One such "cognitive 'filling-in' strategy" is this very blog posting. I began writing it on the eve of my talk to delegates of the "Sculpture and Comic Art" conference taking place in the art gallery directly behind St George and his foe. My talk uses the ideas of Pierre Bourdieu to explore Estonia's Bronze Soldier. This Soviet-era war memorial is simultaneously interpreted as a symbol of liberation and occupation. Opposing camps have clashed at the foot of the statue in a futile effort "to determine, delimit and define the always open meaning of the present." In April 2007 a riot erupted on the streets of Tallinn when the authorities moved the monument from the city centre to a military cemetery. The Bronze Soldier obliged these "united enemies" to realise an uncomfortable truth, namely that objects are "perceived and uttered in different ways".
If you're in any doubt about this, just ask the poor old "Winged Victory". After her removal from the Leeds war memorial she was, like Estonia's Bronze Soldier, moved to a burial place, namely Cottingley Crematorium. However, in 1988 the metal maiden was deemed to be in such a poor state of repair that she was melted down. The only part that escaped this authorised vandalism was the head. It is now in the collections of Leeds City Art Gallery. This decapitated angel of victory looks anything but victorious. What better example could there be of the indeterminacy of meaning and of an object's infinite capacity for being "perceived and uttered in different ways"?
And who knows, perhaps one day St George will also be sent back to the furnace from whence he came? He and the dragon would cease to be "united enemies". The severed serpent might then be set free to embark on an exciting new life full of unanticipated meanings...
(1) Unveiling of the War Memorial by the Right Hon.

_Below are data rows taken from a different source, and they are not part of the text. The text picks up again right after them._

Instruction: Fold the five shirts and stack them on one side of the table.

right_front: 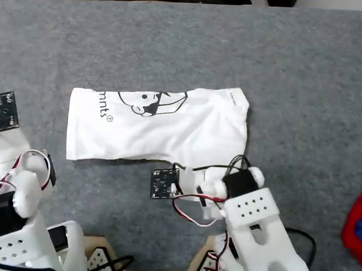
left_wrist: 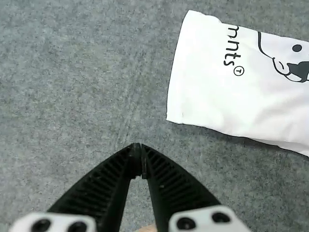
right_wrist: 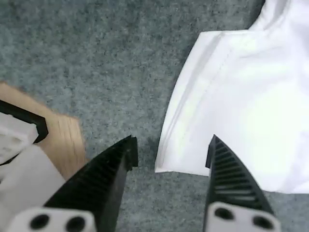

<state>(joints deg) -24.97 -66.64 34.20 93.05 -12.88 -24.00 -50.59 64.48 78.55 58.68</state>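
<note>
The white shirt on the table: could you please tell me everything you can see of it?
The white shirt looks like soft cotton, folded into a long band lying flat on the grey table cover. A black print shows partly along its far edge, and a stitched hem at one end. The right gripper, open, straddles a near corner; contact cannot be told.
</note>
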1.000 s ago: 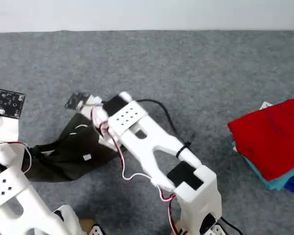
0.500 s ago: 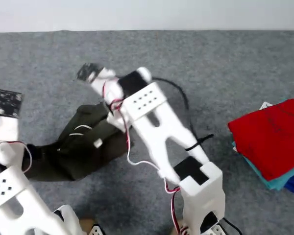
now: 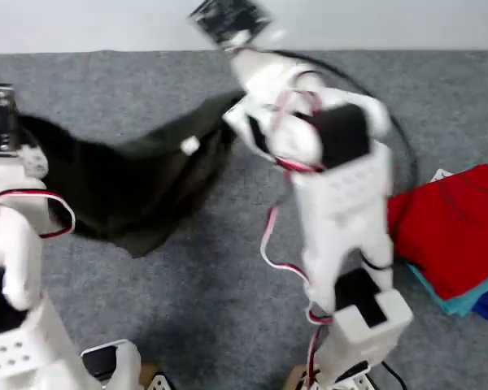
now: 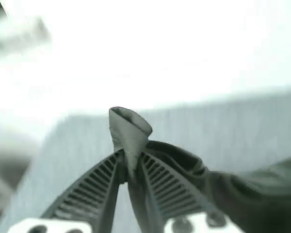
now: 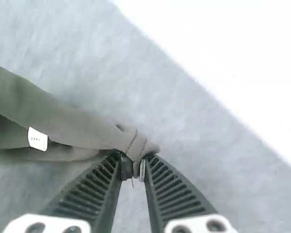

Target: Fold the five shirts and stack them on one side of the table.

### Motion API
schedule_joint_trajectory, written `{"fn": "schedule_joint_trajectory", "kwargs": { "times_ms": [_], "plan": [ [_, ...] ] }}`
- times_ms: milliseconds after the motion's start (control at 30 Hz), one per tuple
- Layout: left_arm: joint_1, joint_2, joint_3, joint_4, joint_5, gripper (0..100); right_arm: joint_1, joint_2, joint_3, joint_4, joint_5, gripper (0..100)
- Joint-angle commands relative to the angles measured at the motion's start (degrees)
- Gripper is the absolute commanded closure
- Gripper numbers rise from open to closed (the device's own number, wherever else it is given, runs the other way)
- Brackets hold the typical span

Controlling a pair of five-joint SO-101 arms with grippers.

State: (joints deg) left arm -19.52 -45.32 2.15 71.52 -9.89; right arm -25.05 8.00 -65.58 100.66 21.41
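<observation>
**Dark shirt lifted off the worktop and stretched between both arms**

Over the grey carpet-like worktop [image 3: 171, 325], the dark olive fabric shirt [image 3: 130, 187] now hangs as a broad sheet. It is held up at two points and spans from about 9 o'clock to 12 o'clock in the high view, with its lower edge sagging toward the centre. A second ago it lay bunched on the worktop near 8 o'clock, and half a second ago it had only begun to rise.

The white right arm [image 3: 342, 203] has swung from the centre up toward 12 o'clock. The white left arm [image 3: 16, 244] has come up at 9 o'clock, so the cloth is pulled apart rather than crumpled.

The stack of folded shirts, red over teal and blue [image 3: 451, 227], sits at 3 o'clock exactly where it was.

The left jaws are closed on a pinched corner of the shirt, with a fold of cloth poking past their tips. The right jaws are clamped on another gathered edge, near the small white label [image 5: 37, 139].

The lift appears to have shaken the shirt open. It likely still has to be laid flat and folded before it can join the stack at 3 o'clock.
</observation>
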Motion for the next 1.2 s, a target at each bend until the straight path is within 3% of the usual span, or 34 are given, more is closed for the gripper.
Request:
{"fn": "schedule_joint_trajectory", "kwargs": {
  "times_ms": [0,300,567,767,967,1067,1167],
  "plan": [
    [1.49,-1.14,-6.37,-6.33,0.88,100,3.38,-8.22,-6.15,2.07,0.53,98.8],
    [1.32,-1.23,-21.41,-7.21,0.53,100,11.21,-23.78,-7.56,2.15,0.62,98.9],
    [1.41,-1.23,-37.41,13.45,-0.09,100,17.89,-39.16,5.8,2.24,2.46,98.9],
    [1.41,-0.7,-39.6,23.47,-8.26,100,21.41,-53.14,29.98,2.24,3.78,98.9],
    [1.58,-0.53,-24.31,23.74,-10.99,100,21.23,-61.58,54.42,1.01,3.96,98.9],
    [1.58,-0.53,-8.13,15.47,-10.9,100,21.41,-62.02,64.44,-2.77,3.96,98.8],
    [1.67,-0.53,6.73,2.29,-10.81,100,21.23,-61.85,74.9,-11.3,3.78,98.8]
  ]
}}
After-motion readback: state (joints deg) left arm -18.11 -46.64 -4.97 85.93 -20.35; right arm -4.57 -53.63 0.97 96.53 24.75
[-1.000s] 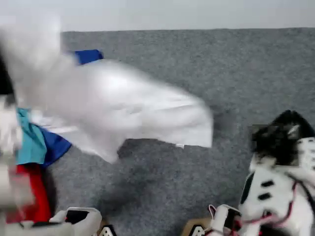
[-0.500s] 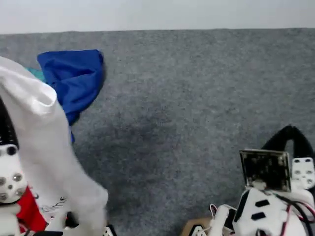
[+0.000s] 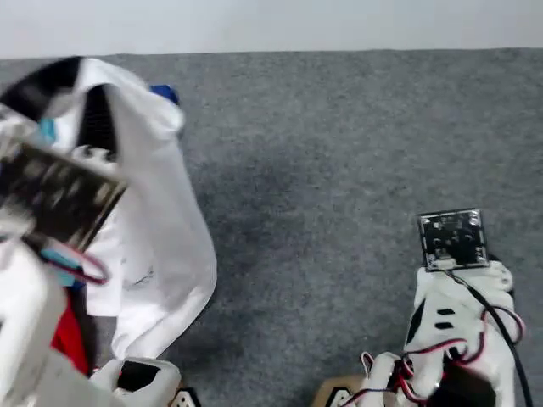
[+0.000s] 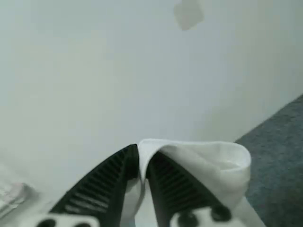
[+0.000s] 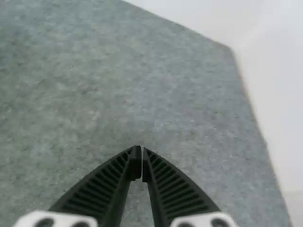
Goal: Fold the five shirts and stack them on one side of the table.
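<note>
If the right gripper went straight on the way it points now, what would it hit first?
Most likely the grey felt table cover: the right gripper, shut, points down at a bare stretch of it, with nothing in between in its wrist view. Depth is unclear.

The bench (image 3: pixel 339 153) is covered in a grey, felt-like mat (image 3: pixel 399 102) with a short, speckled nap. Behind its far edge stands a plain white wall (image 3: pixel 280 24), which meets the mat in a straight line. At the near edge a small patch of light brown wood (image 3: pixel 333 388) shows. The left wrist view has the wall bare and pale, with one small greyish square mark (image 4: pixel 188 14) high on it. In the right wrist view the mat ends at a straight edge, a pale surface (image 5: pixel 277 85) beyond it. The light is soft and even.
</note>
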Tool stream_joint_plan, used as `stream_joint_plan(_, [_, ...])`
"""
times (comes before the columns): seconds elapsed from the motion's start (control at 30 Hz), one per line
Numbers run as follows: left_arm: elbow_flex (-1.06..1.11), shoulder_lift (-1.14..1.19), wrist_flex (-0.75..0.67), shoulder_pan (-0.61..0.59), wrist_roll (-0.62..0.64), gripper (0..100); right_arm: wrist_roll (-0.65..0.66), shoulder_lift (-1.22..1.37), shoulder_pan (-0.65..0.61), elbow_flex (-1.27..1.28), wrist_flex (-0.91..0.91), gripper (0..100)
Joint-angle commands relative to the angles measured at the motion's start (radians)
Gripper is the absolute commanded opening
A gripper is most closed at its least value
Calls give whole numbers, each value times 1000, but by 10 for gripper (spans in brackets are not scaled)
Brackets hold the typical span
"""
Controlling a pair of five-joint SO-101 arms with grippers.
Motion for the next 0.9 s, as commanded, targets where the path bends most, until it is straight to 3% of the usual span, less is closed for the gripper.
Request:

Viscount Lascelles K.G., D.S.O. Saturday, 14th October, 1922, at 3:30 (Leeds: Jowett & Sowry), p.2.
(2) The Yorkshire Evening News felt it was "appropriate the Viscount Lascelles should perform the duty, as he [had] a distinguished war record and was thrice wounded while serving on the Western front." (6/10/1922).
(3) Information about the monument is derived from interpretation panels in the sculpture galleries of Leeds City Art Gallery (15/11/2011).
(4) "The Leeds War Memorial", The Yorkshire Observer, 6/10/1922.
(5) This and all subsequent quotations are derived from Pierre Bourdieu's "The Social Space and the Genesis of Groups", Theory and Society, Vol. 14, No. 6, 1985, pp. 723-744 (p. 728).